Did you know that Ettore Bugatti started out by building a motorised tricycle? Not only did attendees get to see this, but also one of the 10 Bugatti Centodiecis made. This was part of the Pearl Collection of Fritz Burkard, who also brought along another very fascinating car.
This Aston Martin DB5 continuation car has all the tech from the DB5 in James Bond’s Goldfinger movie. The rotating number plate, guns in the front, retractable bullet shield and a rear smoke dispenser. I was surprised to learn that the car is road legal in Switzerland where the collection is based, as long as the number plate rotator is disconnected.
The event also showcased several supercars and hypercars, which along with the above include a Koenigsegg Regera and not one but two Aston Martin Valkyries.

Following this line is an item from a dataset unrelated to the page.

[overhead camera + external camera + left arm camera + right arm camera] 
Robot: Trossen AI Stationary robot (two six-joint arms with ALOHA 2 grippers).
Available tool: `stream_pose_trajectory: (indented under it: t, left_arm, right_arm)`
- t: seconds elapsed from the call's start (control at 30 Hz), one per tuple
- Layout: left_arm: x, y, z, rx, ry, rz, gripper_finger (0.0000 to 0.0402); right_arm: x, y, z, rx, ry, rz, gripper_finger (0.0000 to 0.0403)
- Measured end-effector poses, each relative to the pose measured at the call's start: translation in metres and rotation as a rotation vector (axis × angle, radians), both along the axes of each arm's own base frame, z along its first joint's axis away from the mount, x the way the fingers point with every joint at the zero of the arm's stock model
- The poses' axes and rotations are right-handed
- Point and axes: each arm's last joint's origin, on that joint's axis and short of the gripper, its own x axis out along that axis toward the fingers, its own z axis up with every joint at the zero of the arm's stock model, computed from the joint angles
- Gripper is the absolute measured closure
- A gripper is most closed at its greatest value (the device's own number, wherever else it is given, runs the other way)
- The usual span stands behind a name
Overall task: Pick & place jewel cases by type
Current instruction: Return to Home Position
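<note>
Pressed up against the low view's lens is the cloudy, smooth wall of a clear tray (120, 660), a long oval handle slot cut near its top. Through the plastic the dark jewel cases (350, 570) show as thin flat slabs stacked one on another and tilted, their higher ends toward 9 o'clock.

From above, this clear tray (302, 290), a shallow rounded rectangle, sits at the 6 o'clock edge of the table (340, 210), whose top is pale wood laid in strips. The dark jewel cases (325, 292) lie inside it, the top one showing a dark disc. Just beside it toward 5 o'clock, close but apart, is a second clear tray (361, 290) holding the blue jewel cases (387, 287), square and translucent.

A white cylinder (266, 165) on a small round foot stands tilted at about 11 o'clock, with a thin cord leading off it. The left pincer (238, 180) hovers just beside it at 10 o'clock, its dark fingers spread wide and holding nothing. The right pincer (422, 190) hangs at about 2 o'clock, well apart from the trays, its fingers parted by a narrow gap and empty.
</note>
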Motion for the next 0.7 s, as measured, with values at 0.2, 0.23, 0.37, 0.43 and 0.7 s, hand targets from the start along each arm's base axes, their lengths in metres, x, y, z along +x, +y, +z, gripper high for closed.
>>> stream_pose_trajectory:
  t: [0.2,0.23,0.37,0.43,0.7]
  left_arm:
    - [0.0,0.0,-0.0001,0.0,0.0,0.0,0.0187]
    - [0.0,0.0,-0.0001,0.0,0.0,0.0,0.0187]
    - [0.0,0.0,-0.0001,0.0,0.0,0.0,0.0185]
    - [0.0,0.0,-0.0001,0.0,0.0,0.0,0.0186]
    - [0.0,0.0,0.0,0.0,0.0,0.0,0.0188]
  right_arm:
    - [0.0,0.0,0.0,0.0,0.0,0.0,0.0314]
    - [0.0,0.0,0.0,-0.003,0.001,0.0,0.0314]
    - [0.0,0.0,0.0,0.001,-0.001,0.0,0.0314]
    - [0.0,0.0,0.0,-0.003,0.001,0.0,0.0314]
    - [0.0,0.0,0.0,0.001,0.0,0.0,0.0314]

On the final day, just before the gates shut, I found myself chatting to a fellow petrolhead while standing in front of the Ferrari 250 GTO and the first AC Shelby Cobra. We wondered what cars would be sitting in this exact garden in 50 years or so. Surely there’d be a number of Japanese icons, like the Skyline GT-R and Supra, and perhaps even a first-gen MX-5. On the Euro side, an E46 M3, Mk1 Golf GTI and maybe a Peugeot 205 GTi would surely get a look in, too. What do you think?
Even though the weather did not play ball on the first day, it kept getting better throughout the weekend. But whatever the weather, the 2023 Concours of Elegance allowed me the pleasure of spending time with some of the most beautiful cars to grace both the roads and tracks.